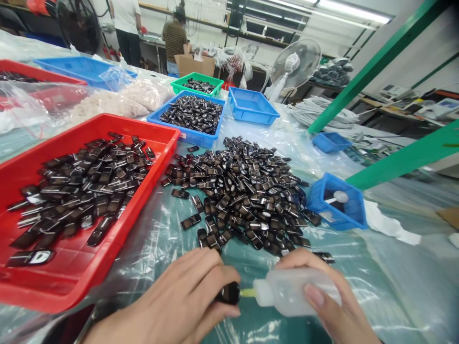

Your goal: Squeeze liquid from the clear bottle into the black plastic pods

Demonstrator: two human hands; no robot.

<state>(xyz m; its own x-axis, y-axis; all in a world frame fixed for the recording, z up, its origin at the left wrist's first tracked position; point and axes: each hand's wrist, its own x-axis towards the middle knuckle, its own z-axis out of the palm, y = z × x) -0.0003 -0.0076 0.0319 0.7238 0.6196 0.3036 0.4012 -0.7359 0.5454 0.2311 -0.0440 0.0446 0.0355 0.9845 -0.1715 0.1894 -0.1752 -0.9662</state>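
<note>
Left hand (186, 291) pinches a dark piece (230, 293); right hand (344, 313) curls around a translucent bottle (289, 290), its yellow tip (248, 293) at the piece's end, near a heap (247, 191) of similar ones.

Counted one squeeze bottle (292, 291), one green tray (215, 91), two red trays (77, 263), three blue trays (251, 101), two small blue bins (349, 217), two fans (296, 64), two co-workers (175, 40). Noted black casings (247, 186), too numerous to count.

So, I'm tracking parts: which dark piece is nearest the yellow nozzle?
The dark piece in the left hand, its end at the yellow nozzle; the others lie on the table or in trays.
</note>
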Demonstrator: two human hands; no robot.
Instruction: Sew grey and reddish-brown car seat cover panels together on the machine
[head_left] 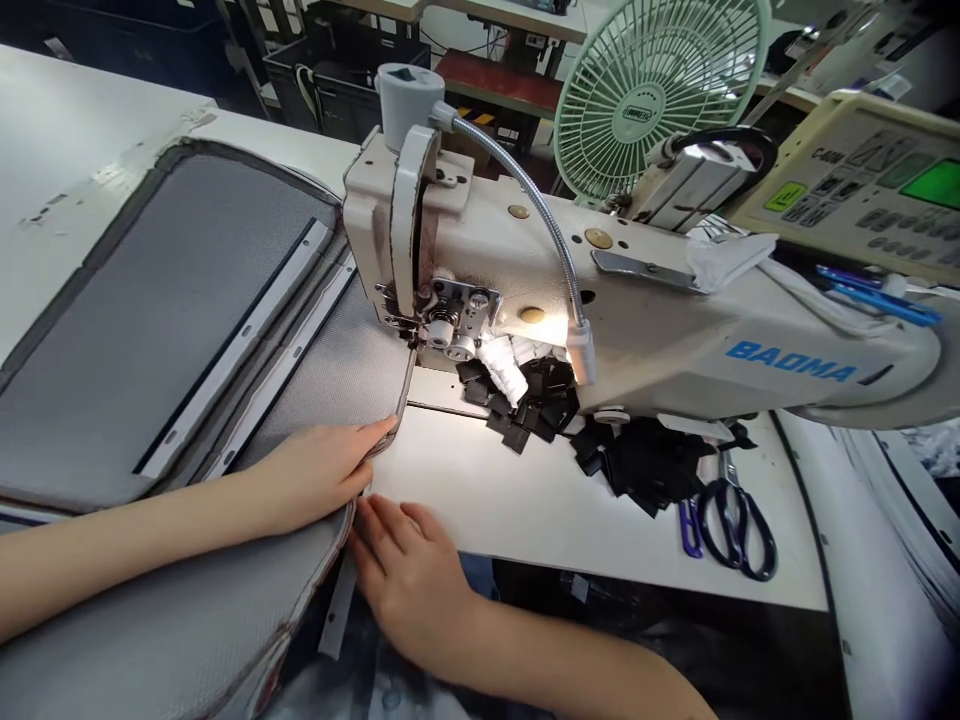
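Observation:
A grey mesh fabric case (172, 290) with dark bound edges and white slotted strips lies under the head of the sewing machine (442, 240). Its right edge runs up to the needle area, where the needle tip is hard to make out. My left hand (319, 475) rests on the near panel, its finger and thumb closed around the rim just in front of the machine. Lower down, my right hand (412, 575) has its fingers together, gripping the same bound edge. Part of the case hangs over the table's front.
Black fabric tabs (645, 460) lie in heaps beneath the machine arm, with scissors (739, 525) and a purple thread snipper (690, 530) beside them. A green fan (652, 100) and a control panel (870, 185) stand behind. The lamp (580, 352) hangs low on its flexible neck.

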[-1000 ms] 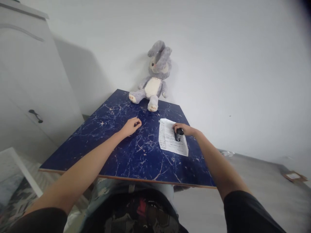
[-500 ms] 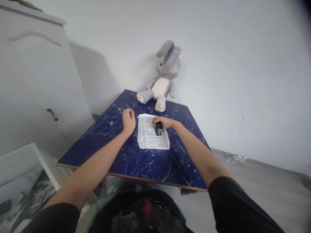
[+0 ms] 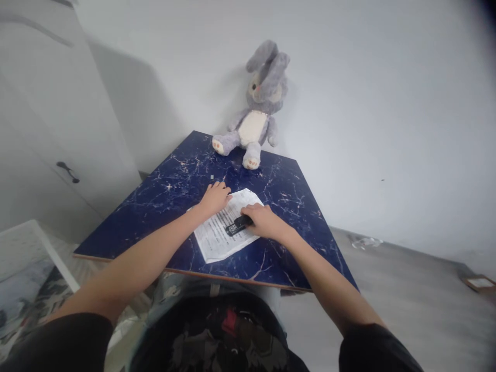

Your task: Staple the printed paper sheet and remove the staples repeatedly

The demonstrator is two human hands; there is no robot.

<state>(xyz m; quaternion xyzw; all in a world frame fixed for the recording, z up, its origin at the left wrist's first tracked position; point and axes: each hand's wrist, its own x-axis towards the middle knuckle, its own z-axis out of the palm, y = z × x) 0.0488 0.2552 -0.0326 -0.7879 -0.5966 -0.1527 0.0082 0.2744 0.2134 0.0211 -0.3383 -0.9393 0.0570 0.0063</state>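
Note:
A printed sheet of paper (image 3: 215, 243), possibly several sheets together, lies slanted on the blue marbled table (image 3: 155, 217). My right hand (image 3: 263, 219) is closed around a black stapler (image 3: 234, 227) that rests on the paper, its long base pointing to the lower left. The stapler's rear part is covered by my fingers. At the paper's upper left edge my left hand (image 3: 217, 198) lies palm down, fingers stretched out and touching the sheet.
A grey plush rabbit (image 3: 253, 126) sits at the table's back edge against the white wall. A tiny pale square (image 3: 212, 177) lies beyond my left hand. To the left stands a white cabinet (image 3: 58, 119); clear plastic (image 3: 366, 242) lies on the floor at right.
The paper has turned from nearly straight to slanted and come nearer me. My left hand has moved from the bare table onto its edge. The stapler has swung to point lower left.

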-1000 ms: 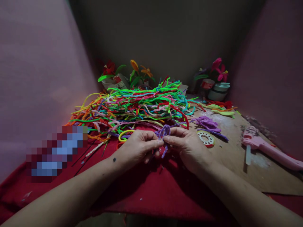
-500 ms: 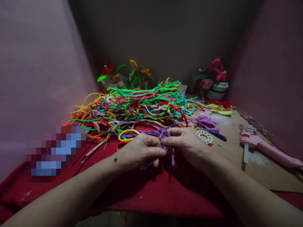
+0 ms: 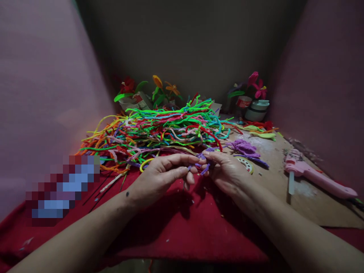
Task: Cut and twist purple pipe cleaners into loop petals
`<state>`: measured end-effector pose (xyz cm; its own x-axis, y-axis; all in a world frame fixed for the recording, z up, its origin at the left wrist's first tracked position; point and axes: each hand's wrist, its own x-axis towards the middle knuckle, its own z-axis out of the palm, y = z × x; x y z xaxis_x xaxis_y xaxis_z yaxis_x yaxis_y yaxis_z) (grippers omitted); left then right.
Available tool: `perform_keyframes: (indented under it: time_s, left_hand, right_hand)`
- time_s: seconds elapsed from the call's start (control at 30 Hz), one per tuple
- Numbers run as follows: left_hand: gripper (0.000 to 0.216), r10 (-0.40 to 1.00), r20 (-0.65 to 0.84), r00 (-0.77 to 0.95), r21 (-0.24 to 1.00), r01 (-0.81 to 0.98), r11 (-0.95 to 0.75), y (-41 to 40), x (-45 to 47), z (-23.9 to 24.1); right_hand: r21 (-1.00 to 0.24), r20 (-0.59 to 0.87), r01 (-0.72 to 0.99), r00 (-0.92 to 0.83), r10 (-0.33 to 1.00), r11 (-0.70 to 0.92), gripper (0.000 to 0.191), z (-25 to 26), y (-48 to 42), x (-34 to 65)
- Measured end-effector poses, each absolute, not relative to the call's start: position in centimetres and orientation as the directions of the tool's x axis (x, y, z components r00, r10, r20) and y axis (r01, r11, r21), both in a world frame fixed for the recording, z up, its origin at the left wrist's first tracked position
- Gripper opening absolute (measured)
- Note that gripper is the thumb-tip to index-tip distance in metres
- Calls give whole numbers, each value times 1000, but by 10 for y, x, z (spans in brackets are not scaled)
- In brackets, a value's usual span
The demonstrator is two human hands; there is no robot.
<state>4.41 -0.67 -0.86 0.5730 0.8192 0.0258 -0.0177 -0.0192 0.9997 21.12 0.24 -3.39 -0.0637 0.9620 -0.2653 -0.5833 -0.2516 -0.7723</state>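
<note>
Between my two hands is a bent purple pipe cleaner, held above the red cloth. My left hand pinches one part of it between thumb and fingers. The thumb and fingers of my right hand are closed on the upper part, close to my left fingertips. My fingers cover some of the purple piece, so its full shape is hidden. Behind my hands lies a large heap of coloured pipe cleaners. Yellow-handled scissors show partly behind my left hand.
On the cardboard at right lie a pink glue gun, purple looped pieces and a round holed disc. Pipe-cleaner flowers stand at the back near a lidded jar. Red cloth covers the front; a pixelated patch hides something at left.
The purple pipe cleaner has turned between my fingers, and its hanging end no longer points straight down. My left hand has shifted slightly left and its fingers have straightened somewhat. The view has shifted slightly.
</note>
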Motion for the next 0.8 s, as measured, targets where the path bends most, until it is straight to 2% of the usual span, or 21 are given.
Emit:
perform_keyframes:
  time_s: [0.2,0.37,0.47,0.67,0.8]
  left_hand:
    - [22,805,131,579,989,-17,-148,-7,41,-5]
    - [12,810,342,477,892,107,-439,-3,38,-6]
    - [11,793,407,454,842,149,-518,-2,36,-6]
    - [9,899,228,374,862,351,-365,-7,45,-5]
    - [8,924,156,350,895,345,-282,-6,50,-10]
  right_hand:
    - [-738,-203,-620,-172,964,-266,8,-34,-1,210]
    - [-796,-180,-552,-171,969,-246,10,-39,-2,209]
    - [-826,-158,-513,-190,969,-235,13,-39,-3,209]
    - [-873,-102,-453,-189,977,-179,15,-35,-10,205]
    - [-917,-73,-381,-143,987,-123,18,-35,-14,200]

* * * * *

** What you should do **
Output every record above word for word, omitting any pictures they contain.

** Exercise output **
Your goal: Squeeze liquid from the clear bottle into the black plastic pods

Demonstrator: two human hands; no robot.

<state>(xyz m; its own x-axis, y-axis; all in a world frame fixed for the recording, z up, its origin at the left wrist's first tracked position; point and axes: each hand's wrist, its own x-axis towards the middle knuckle, its own z-axis out of the palm, y = z × x) -0.0003 -0.0076 0.0319 0.7238 0.6196 0.3036 0.4012 -0.7359 0.5454 0.2311 -0.0440 0.0446 0.0355 0.9845 -0.1715 0.1894 -0.1752 -0.9662</state>
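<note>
Left hand (186, 291) pinches a dark piece (230, 293); right hand (344, 313) curls around a translucent bottle (289, 290), its yellow tip (248, 293) at the piece's end, near a heap (247, 191) of similar ones.

Counted one squeeze bottle (292, 291), one green tray (215, 91), two red trays (77, 263), three blue trays (251, 101), two small blue bins (349, 217), two fans (296, 64), two co-workers (175, 40). Noted black casings (247, 186), too numerous to count.

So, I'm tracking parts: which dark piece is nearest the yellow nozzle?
The dark piece in the left hand, its end at the yellow nozzle; the others lie on the table or in trays.
</note>
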Demonstrator: two human hands; no robot.
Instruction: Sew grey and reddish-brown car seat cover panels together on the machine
[head_left] 
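Observation:
A grey mesh fabric case (172, 290) with dark bound edges and white slotted strips lies under the head of the sewing machine (442, 240). Its right edge runs up to the needle area, where the needle tip is hard to make out. My left hand (319, 475) rests on the near panel, its finger and thumb closed around the rim just in front of the machine. Lower down, my right hand (412, 575) has its fingers together, gripping the same bound edge. Part of the case hangs over the table's front.
Black fabric tabs (645, 460) lie in heaps beneath the machine arm, with scissors (739, 525) and a purple thread snipper (690, 530) beside them. A green fan (652, 100) and a control panel (870, 185) stand behind. The lamp (580, 352) hangs low on its flexible neck.
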
[-1000 ms] 
[-500 ms] 
[+0 ms] 

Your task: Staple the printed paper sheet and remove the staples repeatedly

The demonstrator is two human hands; there is no robot.

<state>(xyz m; quaternion xyzw; all in a world frame fixed for the recording, z up, its origin at the left wrist's first tracked position; point and axes: each hand's wrist, its own x-axis towards the middle knuckle, its own z-axis out of the palm, y = z × x) 0.0488 0.2552 -0.0326 -0.7879 -0.5966 -0.1527 0.0082 0.2744 0.2134 0.0211 -0.3383 -0.9393 0.0570 0.0063</state>
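Note:
A printed sheet of paper (image 3: 215, 243), possibly several sheets together, lies slanted on the blue marbled table (image 3: 155, 217). My right hand (image 3: 263, 219) is closed around a black stapler (image 3: 234, 227) that rests on the paper, its long base pointing to the lower left. The stapler's rear part is covered by my fingers. At the paper's upper left edge my left hand (image 3: 217, 198) lies palm down, fingers stretched out and touching the sheet.
A grey plush rabbit (image 3: 253, 126) sits at the table's back edge against the white wall. A tiny pale square (image 3: 212, 177) lies beyond my left hand. To the left stands a white cabinet (image 3: 58, 119); clear plastic (image 3: 366, 242) lies on the floor at right.
The paper has turned from nearly straight to slanted and come nearer me. My left hand has moved from the bare table onto its edge. The stapler has swung to point lower left.
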
-1000 ms: 
-500 ms: 
+0 ms: 
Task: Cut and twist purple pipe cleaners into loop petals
`<state>`: measured end-effector pose (xyz cm; its own x-axis, y-axis; all in a world frame fixed for the recording, z up, its origin at the left wrist's first tracked position; point and axes: each hand's wrist, its own x-axis towards the middle knuckle, its own z-axis out of the palm, y = z × x; x y z xaxis_x xaxis_y xaxis_z yaxis_x yaxis_y yaxis_z) (grippers omitted); left then right.
Available tool: `perform_keyframes: (indented under it: time_s, left_hand, right_hand)`
- time_s: seconds elapsed from the call's start (control at 30 Hz), one per tuple
- Numbers run as follows: left_hand: gripper (0.000 to 0.216), r10 (-0.40 to 1.00), r20 (-0.65 to 0.84), r00 (-0.77 to 0.95), r21 (-0.24 to 1.00), r01 (-0.81 to 0.98), r11 (-0.95 to 0.75), y (-41 to 40), x (-45 to 47), z (-23.9 to 24.1); right_hand: r21 (-1.00 to 0.24), r20 (-0.59 to 0.87), r01 (-0.72 to 0.99), r00 (-0.92 to 0.83), r10 (-0.33 to 1.00), r11 (-0.70 to 0.92), gripper (0.000 to 0.191), z (-25 to 26), y (-48 to 42), x (-34 to 65)
- Measured end-effector poses, each absolute, not relative to the call's start: position in centimetres and orientation as the directions of the tool's x axis (x, y, z components r00, r10, r20) and y axis (r01, r11, r21), both in a world frame fixed for the recording, z up, its origin at the left wrist's first tracked position
- Gripper opening absolute (measured)
- Note that gripper is the thumb-tip to index-tip distance in metres
- Calls give whole numbers, each value times 1000, but by 10 for y, x, z (spans in brackets are not scaled)
- In brackets, a value's usual span
The demonstrator is two human hands; there is no robot.
<state>4.41 -0.67 -0.86 0.5730 0.8192 0.0258 -0.0177 -0.0192 0.9997 21.12 0.24 -3.39 -0.0637 0.9620 -0.2653 -0.5833 -0.2516 -0.7723</state>
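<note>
Between my two hands is a bent purple pipe cleaner, held above the red cloth. My left hand pinches one part of it between thumb and fingers. The thumb and fingers of my right hand are closed on the upper part, close to my left fingertips. My fingers cover some of the purple piece, so its full shape is hidden. Behind my hands lies a large heap of coloured pipe cleaners. Yellow-handled scissors show partly behind my left hand.
On the cardboard at right lie a pink glue gun, purple looped pieces and a round holed disc. Pipe-cleaner flowers stand at the back near a lidded jar. Red cloth covers the front; a pixelated patch hides something at left.
The purple pipe cleaner has turned between my fingers, and its hanging end no longer points straight down. My left hand has shifted slightly left and its fingers have straightened somewhat. The view has shifted slightly.
</note>
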Motion for the next 0.8 s, as measured, targets where the path bends most, until it is straight to 2% of the usual span, or 21 are given.
Emit:
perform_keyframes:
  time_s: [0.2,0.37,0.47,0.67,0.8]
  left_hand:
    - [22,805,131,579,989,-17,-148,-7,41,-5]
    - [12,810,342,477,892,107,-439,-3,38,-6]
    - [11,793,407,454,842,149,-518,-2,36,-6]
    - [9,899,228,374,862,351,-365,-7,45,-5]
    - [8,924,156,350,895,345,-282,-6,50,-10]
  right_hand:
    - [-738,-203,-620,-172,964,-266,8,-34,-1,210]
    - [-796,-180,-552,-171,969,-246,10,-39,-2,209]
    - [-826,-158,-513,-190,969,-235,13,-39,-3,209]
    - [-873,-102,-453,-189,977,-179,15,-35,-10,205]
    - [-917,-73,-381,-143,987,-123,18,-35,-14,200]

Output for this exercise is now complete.